# DESCRIPTION OF THE TASK
Here the job is to copy the data exactly and to exclude every image from it.

# DATASET SECTION
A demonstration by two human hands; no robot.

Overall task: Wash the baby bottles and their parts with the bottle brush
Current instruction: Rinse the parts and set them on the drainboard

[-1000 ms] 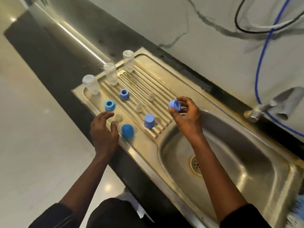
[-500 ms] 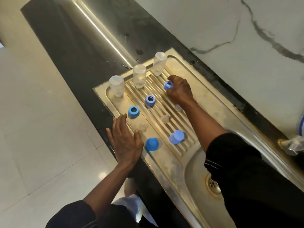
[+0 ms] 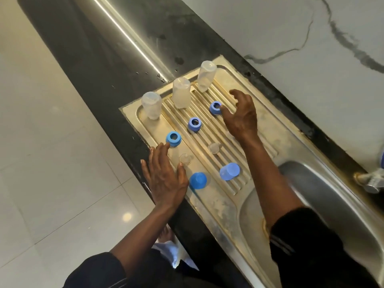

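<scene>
Bottles stand in a slanting row at the far end of the steel drainboard [image 3: 276,125], all three mouth-down and of cloudy clear plastic: the left bottle [image 3: 151,108], the middle bottle [image 3: 181,93] and the far bottle [image 3: 205,76]; any print on them is too blurred to read. Nearer the person lie three blue screw rings in a matching diagonal, the near ring [image 3: 173,138], the middle ring [image 3: 195,124] and the far ring [image 3: 215,107], each showing its round hole; two clear teats [image 3: 185,159] [image 3: 214,148] sit on the ribs, and closer to the basin [image 3: 324,196] are a solid blue dome cap [image 3: 198,180] and a paler, see-through blue cap [image 3: 229,171]. The left hand [image 3: 166,179] lies flat with straight fingers on the drainboard's front edge, its fingertips just beside the near ring; the right hand [image 3: 241,115] is spread wide and holds nothing, thumb close by the far ring (contact cannot be told). A tap [image 3: 372,181] shows at the right edge.
</scene>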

# ANSWER SECTION
A demonstration by two human hands; no robot.

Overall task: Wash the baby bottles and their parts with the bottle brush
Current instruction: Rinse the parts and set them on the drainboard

[-1000 ms] 
[-500 ms] 
[+0 ms] 

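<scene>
Bottles stand in a slanting row at the far end of the steel drainboard [image 3: 276,125], all three mouth-down and of cloudy clear plastic: the left bottle [image 3: 151,108], the middle bottle [image 3: 181,93] and the far bottle [image 3: 205,76]; any print on them is too blurred to read. Nearer the person lie three blue screw rings in a matching diagonal, the near ring [image 3: 173,138], the middle ring [image 3: 195,124] and the far ring [image 3: 215,107], each showing its round hole; two clear teats [image 3: 185,159] [image 3: 214,148] sit on the ribs, and closer to the basin [image 3: 324,196] are a solid blue dome cap [image 3: 198,180] and a paler, see-through blue cap [image 3: 229,171]. The left hand [image 3: 166,179] lies flat with straight fingers on the drainboard's front edge, its fingertips just beside the near ring; the right hand [image 3: 241,115] is spread wide and holds nothing, thumb close by the far ring (contact cannot be told). A tap [image 3: 372,181] shows at the right edge.
</scene>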

The exercise has been answered, and the work is done.